TASK - Transcribe this listing exactly; omit the pictures.

DATA SHOWN -
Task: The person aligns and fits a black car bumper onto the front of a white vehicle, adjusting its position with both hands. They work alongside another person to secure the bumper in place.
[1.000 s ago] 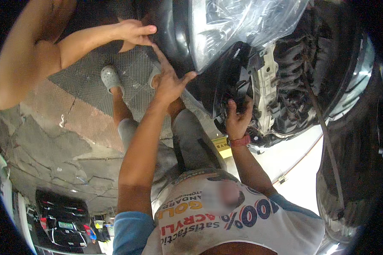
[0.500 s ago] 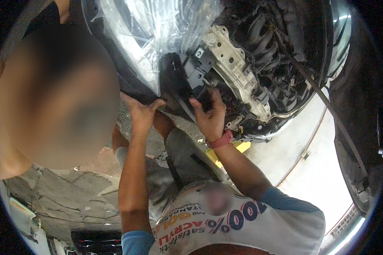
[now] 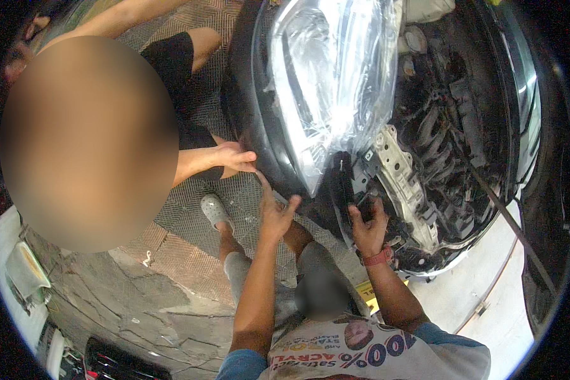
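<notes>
The bumper (image 3: 250, 126) is the big black piece that curves along the left side of the lamp (image 3: 335, 82), and the person has the left hand (image 3: 276, 221) at its near end. The thumb is spread wide near the pointed tip of the lamp, and the other fingers reach up along the bumper's outer edge. That looks like a way to steady the end from two sides, but one cannot tell how hard the fingers press. The right hand (image 3: 370, 234), with a red watch (image 3: 378, 256) on its wrist, is at a black strip (image 3: 343, 180) just past the lamp tip. Its thumb and fingers stand apart around a dark spot, maybe to feel or hold a part there; one cannot tell if they grasp anything. A helper's hand (image 3: 233, 157) is open by the bumper's outer edge, near the left fingers, perhaps to help bear it; whether it touches is not clear. Clear plastic (image 3: 361, 95) covers the lamp, likely to save it from scratches. Just right of the strip is a pale bar (image 3: 402, 183), and the engine (image 3: 427, 145) is past that. A long thin rod (image 3: 506, 215) leans toward the raised hood (image 3: 557, 158), most likely to prop it up.
</notes>
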### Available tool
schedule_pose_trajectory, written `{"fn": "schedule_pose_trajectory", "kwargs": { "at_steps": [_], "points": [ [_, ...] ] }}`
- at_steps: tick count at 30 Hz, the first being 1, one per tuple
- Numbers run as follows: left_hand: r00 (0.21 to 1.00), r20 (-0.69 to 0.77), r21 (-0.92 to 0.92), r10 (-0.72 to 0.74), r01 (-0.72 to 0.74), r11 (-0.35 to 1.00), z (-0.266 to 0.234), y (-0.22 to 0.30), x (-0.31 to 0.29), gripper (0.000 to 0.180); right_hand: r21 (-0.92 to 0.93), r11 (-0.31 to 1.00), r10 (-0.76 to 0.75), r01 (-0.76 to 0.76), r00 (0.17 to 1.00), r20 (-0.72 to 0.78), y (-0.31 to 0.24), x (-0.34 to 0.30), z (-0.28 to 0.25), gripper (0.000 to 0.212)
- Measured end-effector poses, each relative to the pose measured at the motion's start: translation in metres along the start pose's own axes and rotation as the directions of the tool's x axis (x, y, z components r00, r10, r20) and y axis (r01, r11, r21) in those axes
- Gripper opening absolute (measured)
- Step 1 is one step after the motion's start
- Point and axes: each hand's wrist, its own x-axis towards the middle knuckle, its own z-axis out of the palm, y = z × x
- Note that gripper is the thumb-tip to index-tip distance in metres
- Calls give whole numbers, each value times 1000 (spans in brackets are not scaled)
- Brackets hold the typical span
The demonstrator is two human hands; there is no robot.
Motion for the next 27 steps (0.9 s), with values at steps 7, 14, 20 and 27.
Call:
{"fn": "schedule_pose_trajectory", "kwargs": {
  "at_steps": [7, 14, 20, 27],
  "points": [
    [690, -366, -746, -625, 184, 640, -89, -103, -47, 88, 157, 981, 97, -115, 988, 118, -17, 2, -6, 35],
    [424, -358, -912, -832, 31, 408, -57, -114, 1, 97, 170, 977, 123, -127, 992, 37, -11, -4, 1, 31],
    [372, -133, -940, -919, 246, 235, 39, -116, 78, 102, 207, 971, 121, -118, 993, -4, -16, -5, 9, 33],
    [416, -892, -135, -178, 130, 982, 8, -57, 64, 94, 99, 992, 78, -73, 996, -52, -8, -4, 2, 35]
  ]
}}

RESPONSE -
Task: The person aligns and fits a black car bumper onto the front of a white vehicle, adjusting its position with both hands. They work alongside another person to secure the bumper in place.
[1.000 s ago] 
[0.500 s ago] 
[now] 
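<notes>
The bumper (image 3: 250, 126) is the big black piece that curves along the left side of the lamp (image 3: 335, 82), and the person has the left hand (image 3: 276, 221) at its near end. The thumb is spread wide near the pointed tip of the lamp, and the other fingers reach up along the bumper's outer edge. That looks like a way to steady the end from two sides, but one cannot tell how hard the fingers press. The right hand (image 3: 370, 234), with a red watch (image 3: 378, 256) on its wrist, is at a black strip (image 3: 343, 180) just past the lamp tip. Its thumb and fingers stand apart around a dark spot, maybe to feel or hold a part there; one cannot tell if they grasp anything. A helper's hand (image 3: 233, 157) is open by the bumper's outer edge, near the left fingers, perhaps to help bear it; whether it touches is not clear. Clear plastic (image 3: 361, 95) covers the lamp, likely to save it from scratches. Just right of the strip is a pale bar (image 3: 402, 183), and the engine (image 3: 427, 145) is past that. A long thin rod (image 3: 506, 215) leans toward the raised hood (image 3: 557, 158), most likely to prop it up.
</notes>
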### Available tool
schedule_pose_trajectory, written `{"fn": "schedule_pose_trajectory", "kwargs": { "at_steps": [_], "points": [ [_, ...] ] }}`
- at_steps: tick count at 30 Hz, the first being 1, one per tuple
- Numbers run as follows: left_hand: r00 (0.21 to 1.00), r20 (-0.69 to 0.77), r21 (-0.92 to 0.92), r10 (-0.72 to 0.74), r01 (-0.72 to 0.74), r11 (-0.35 to 1.00), z (-0.266 to 0.234), y (-0.22 to 0.30), x (-0.31 to 0.29), gripper (0.000 to 0.180); right_hand: r21 (-0.92 to 0.93), r11 (-0.31 to 1.00), r10 (-0.76 to 0.75), r01 (-0.76 to 0.76), r00 (0.17 to 1.00), r20 (-0.72 to 0.78), y (-0.31 to 0.24), x (-0.34 to 0.30), z (-0.28 to 0.25), gripper (0.000 to 0.212)
- Measured end-effector poses, each relative to the pose measured at the motion's start: translation in metres along the start pose's own axes and rotation as the directions of the tool's x axis (x, y, z components r00, r10, r20) and y axis (r01, r11, r21) in those axes
- Gripper opening absolute (measured)
- Step 1 is one step after the motion's start
- Point and axes: each hand's wrist, its own x-axis towards the middle knuckle, its own z-axis out of the palm, y = z × x
- Note that gripper is the thumb-tip to index-tip distance in metres
- Calls give whole numbers, each value times 1000 (spans in brackets are not scaled)
- Brackets hold the typical span
The demonstrator is two human hands; there is no robot.
Motion for the next 27 steps (0.9 s), with values at steps 7, 14, 20 and 27.
Call:
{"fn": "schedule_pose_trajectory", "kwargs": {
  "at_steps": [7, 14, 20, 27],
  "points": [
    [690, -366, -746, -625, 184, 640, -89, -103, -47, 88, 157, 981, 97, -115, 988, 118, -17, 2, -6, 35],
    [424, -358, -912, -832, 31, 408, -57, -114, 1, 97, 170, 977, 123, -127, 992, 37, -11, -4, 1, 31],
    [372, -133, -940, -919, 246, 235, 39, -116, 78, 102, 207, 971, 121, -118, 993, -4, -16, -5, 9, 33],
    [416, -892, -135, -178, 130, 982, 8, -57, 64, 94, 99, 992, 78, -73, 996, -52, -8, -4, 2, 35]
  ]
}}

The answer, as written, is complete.